• [Problem]
The listing that follows is to be repeated exactly.

• [Data to use]
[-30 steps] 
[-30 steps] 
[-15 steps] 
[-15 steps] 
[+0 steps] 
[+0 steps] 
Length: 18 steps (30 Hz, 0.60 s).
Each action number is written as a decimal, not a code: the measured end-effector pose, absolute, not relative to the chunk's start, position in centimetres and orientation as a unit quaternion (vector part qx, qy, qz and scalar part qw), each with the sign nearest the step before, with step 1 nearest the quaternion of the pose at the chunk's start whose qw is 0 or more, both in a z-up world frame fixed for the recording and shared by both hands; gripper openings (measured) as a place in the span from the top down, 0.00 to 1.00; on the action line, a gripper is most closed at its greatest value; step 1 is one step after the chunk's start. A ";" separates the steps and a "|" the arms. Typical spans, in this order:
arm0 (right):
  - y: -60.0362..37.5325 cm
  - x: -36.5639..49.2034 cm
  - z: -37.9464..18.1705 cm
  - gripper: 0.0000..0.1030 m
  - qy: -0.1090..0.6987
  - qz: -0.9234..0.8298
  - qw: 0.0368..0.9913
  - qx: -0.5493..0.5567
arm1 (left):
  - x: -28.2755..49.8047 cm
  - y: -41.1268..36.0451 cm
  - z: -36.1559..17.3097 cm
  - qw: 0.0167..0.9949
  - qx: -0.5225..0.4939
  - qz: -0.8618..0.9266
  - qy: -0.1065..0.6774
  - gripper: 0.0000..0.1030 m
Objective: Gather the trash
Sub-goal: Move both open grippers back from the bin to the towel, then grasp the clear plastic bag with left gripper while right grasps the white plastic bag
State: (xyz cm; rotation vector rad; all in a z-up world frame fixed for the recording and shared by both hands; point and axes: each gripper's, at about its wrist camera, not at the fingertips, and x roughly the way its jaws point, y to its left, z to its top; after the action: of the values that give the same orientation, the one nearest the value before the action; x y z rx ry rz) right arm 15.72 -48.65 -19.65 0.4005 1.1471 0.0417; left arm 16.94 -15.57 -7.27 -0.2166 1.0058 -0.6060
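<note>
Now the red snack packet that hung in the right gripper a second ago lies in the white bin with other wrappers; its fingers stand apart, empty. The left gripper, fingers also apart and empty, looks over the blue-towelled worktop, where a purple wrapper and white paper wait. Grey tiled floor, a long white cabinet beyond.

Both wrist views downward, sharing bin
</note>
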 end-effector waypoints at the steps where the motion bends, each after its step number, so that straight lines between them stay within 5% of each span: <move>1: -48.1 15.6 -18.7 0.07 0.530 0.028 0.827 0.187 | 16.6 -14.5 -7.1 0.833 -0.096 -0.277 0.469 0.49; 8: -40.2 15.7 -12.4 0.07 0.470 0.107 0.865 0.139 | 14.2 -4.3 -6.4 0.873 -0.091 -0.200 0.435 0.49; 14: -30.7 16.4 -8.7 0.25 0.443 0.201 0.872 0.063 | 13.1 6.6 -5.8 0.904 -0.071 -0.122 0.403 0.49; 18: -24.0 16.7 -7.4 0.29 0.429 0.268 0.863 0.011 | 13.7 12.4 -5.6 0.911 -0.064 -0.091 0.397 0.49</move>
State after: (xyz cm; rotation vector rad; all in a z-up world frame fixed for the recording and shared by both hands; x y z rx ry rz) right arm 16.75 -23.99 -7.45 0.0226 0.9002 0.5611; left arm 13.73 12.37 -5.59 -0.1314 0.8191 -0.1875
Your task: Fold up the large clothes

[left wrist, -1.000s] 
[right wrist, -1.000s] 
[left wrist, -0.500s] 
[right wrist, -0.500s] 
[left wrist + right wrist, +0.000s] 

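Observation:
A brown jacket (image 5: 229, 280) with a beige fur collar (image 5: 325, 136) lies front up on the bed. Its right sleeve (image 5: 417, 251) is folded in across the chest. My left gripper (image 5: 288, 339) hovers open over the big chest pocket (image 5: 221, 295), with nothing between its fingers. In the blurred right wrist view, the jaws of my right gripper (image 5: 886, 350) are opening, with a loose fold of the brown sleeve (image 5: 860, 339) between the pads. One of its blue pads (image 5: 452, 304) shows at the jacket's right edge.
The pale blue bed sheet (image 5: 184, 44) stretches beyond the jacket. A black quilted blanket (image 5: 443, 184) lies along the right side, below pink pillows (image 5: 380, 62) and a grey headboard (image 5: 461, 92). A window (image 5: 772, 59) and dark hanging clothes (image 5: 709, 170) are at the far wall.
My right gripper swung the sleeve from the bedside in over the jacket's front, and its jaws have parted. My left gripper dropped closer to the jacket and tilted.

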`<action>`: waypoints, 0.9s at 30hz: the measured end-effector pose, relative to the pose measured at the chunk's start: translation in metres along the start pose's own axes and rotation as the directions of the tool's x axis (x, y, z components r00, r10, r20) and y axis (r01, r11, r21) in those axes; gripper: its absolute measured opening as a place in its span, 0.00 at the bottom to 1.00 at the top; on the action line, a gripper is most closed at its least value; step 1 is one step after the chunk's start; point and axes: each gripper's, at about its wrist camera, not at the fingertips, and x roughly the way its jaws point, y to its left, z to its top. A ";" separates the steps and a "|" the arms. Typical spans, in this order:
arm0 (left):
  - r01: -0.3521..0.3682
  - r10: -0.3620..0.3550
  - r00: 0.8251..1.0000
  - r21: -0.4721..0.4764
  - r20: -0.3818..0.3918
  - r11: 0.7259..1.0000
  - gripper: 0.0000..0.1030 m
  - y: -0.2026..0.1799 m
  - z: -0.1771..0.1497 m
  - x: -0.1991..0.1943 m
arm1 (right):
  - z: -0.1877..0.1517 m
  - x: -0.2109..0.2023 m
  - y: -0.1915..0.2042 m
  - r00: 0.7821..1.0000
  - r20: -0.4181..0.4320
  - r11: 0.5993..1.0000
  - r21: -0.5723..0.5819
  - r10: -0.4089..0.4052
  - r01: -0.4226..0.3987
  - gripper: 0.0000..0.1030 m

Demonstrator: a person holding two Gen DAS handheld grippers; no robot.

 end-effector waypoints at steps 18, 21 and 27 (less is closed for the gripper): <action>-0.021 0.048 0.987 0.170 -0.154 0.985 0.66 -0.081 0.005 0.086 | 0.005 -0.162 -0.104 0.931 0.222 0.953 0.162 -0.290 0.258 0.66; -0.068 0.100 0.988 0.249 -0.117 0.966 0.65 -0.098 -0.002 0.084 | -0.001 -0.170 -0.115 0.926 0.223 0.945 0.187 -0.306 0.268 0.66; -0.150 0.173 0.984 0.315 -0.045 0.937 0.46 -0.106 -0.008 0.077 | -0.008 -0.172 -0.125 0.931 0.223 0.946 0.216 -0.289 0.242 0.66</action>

• [Completed exercise]
[-30 steps] 
[-30 steps] 
[-15 steps] 
[-15 steps] 
[+0 steps] 
[+0 steps] 
Length: 18 steps (30 Hz, 0.60 s).
Each action number is written as a decimal, not a code: the measured end-effector pose, absolute, not relative to the chunk's start, position in centimetres and orientation as a unit quaternion (vector part qx, qy, qz and scalar part qw), each with the sign nearest the step before, with step 1 nearest the quaternion of the pose at the chunk's start whose qw is 0 or more, both in a z-up world frame fixed for the recording and shared by both hands; gripper openings (measured) as a place in the span from the top down, 0.00 to 1.00; on the action line, a gripper is most closed at its greatest value; step 1 is one step after the chunk's start. A ";" separates the steps and a "|" the arms. Typical spans, in this order:
arm0 (right):
  - y: -60.0362..37.5325 cm
  - x: -36.5639..49.2034 cm
  - z: -37.9464..18.1705 cm
  - gripper: 0.0000..0.1030 m
  - qy: -0.1090..0.6987
  - qz: -0.9234..0.8298
  - qw: 0.0368..0.9913
  - qx: -0.5493..0.5567
arm1 (left):
  - x: -28.2755..49.8047 cm
  - y: -41.1268..36.0451 cm
  - z: -36.1559..17.3097 cm
  - qw: 0.0167..0.9949
  - qx: -0.5225..0.4939
  - qz: -0.8618..0.9266
  - qy: -0.1065..0.6774
  - gripper: 0.0000..0.1030 m
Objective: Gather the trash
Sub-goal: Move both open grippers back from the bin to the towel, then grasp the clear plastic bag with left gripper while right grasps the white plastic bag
State: (xyz cm; rotation vector rad; all in a z-up world frame fixed for the recording and shared by both hands; point and axes: each gripper's, at about its wrist camera, not at the fingertips, and x roughly the way its jaws point, y to its left, z to its top; after the action: of the values that give the same orientation, the one nearest the value before the action; x y z rx ry rz) right arm 15.72 -48.65 -19.65 0.4005 1.1471 0.0417; left arm 16.94 -15.57 -7.27 -0.2166 1.0058 -0.6060
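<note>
Now the red snack packet that hung in the right gripper a second ago lies in the white bin with other wrappers; its fingers stand apart, empty. The left gripper, fingers also apart and empty, looks over the blue-towelled worktop, where a purple wrapper and white paper wait. Grey tiled floor, a long white cabinet beyond.

Both wrist views downward, sharing bin
</note>
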 end-effector waypoints at the steps where the motion bends, each after its step number, so that straight lines between them stay within 5% of each span: <move>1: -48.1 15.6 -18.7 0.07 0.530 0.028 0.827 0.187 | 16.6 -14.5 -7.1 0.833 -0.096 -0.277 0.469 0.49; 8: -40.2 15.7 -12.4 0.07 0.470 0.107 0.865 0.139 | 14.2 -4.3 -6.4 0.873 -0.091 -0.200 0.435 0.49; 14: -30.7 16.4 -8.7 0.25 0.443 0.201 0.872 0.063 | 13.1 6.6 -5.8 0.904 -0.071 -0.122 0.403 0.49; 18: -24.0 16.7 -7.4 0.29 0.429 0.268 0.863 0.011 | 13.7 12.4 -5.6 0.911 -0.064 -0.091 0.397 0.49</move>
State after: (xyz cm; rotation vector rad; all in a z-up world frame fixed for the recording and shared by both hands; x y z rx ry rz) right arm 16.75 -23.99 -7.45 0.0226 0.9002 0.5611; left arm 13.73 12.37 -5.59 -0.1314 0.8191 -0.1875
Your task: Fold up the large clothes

[left wrist, -1.000s] 
[right wrist, -1.000s] 
[left wrist, -0.500s] 
[right wrist, -0.500s] 
[left wrist + right wrist, +0.000s] 

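Observation:
A brown jacket (image 5: 229, 280) with a beige fur collar (image 5: 325, 136) lies front up on the bed. Its right sleeve (image 5: 417, 251) is folded in across the chest. My left gripper (image 5: 288, 339) hovers open over the big chest pocket (image 5: 221, 295), with nothing between its fingers. In the blurred right wrist view, the jaws of my right gripper (image 5: 886, 350) are opening, with a loose fold of the brown sleeve (image 5: 860, 339) between the pads. One of its blue pads (image 5: 452, 304) shows at the jacket's right edge.
The pale blue bed sheet (image 5: 184, 44) stretches beyond the jacket. A black quilted blanket (image 5: 443, 184) lies along the right side, below pink pillows (image 5: 380, 62) and a grey headboard (image 5: 461, 92). A window (image 5: 772, 59) and dark hanging clothes (image 5: 709, 170) are at the far wall.
My right gripper swung the sleeve from the bedside in over the jacket's front, and its jaws have parted. My left gripper dropped closer to the jacket and tilted.
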
`<action>`: waypoints, 0.9s at 30hz: the measured end-effector pose, relative to the pose measured at the chunk's start: translation in metres along the start pose's own axes and rotation as the directions of the tool's x axis (x, y, z components r00, r10, r20) and y axis (r01, r11, r21) in those axes; gripper: its absolute measured opening as a place in its span, 0.00 at the bottom to 1.00 at the top; on the action line, a gripper is most closed at its least value; step 1 is one step after the chunk's start; point and axes: each gripper's, at about its wrist camera, not at the fingertips, and x roughly the way its jaws point, y to its left, z to its top. A ";" separates the steps and a "|" the arms. Typical spans, in this order:
arm0 (left):
  - r01: -0.3521..0.3682
  - r10: -0.3620..0.3550
  - r00: 0.8251..1.0000
  - r21: -0.4721..0.4764
  - r20: -0.3818..0.3918
  - r11: 0.7259..1.0000
  - gripper: 0.0000..0.1030 m
  - y: -0.2026..0.1799 m
  - z: -0.1771..0.1497 m
  - x: -0.1991..0.1943 m
arm1 (right):
  - z: -0.1877..0.1517 m
  - x: -0.2109..0.2023 m
  - y: -0.1915..0.2042 m
  - r00: 0.7821..1.0000
  - r20: -0.4181..0.4320
  - r11: 0.5993..1.0000
  - r21: -0.5723..0.5819
  - r10: -0.4089..0.4052
  - r01: -0.4226..0.3987
  - gripper: 0.0000..0.1030 m

Demonstrator: a person holding two Gen DAS handheld grippers; no robot.

 end-effector waypoints at steps 18, 21 and 27 (less is closed for the gripper): <action>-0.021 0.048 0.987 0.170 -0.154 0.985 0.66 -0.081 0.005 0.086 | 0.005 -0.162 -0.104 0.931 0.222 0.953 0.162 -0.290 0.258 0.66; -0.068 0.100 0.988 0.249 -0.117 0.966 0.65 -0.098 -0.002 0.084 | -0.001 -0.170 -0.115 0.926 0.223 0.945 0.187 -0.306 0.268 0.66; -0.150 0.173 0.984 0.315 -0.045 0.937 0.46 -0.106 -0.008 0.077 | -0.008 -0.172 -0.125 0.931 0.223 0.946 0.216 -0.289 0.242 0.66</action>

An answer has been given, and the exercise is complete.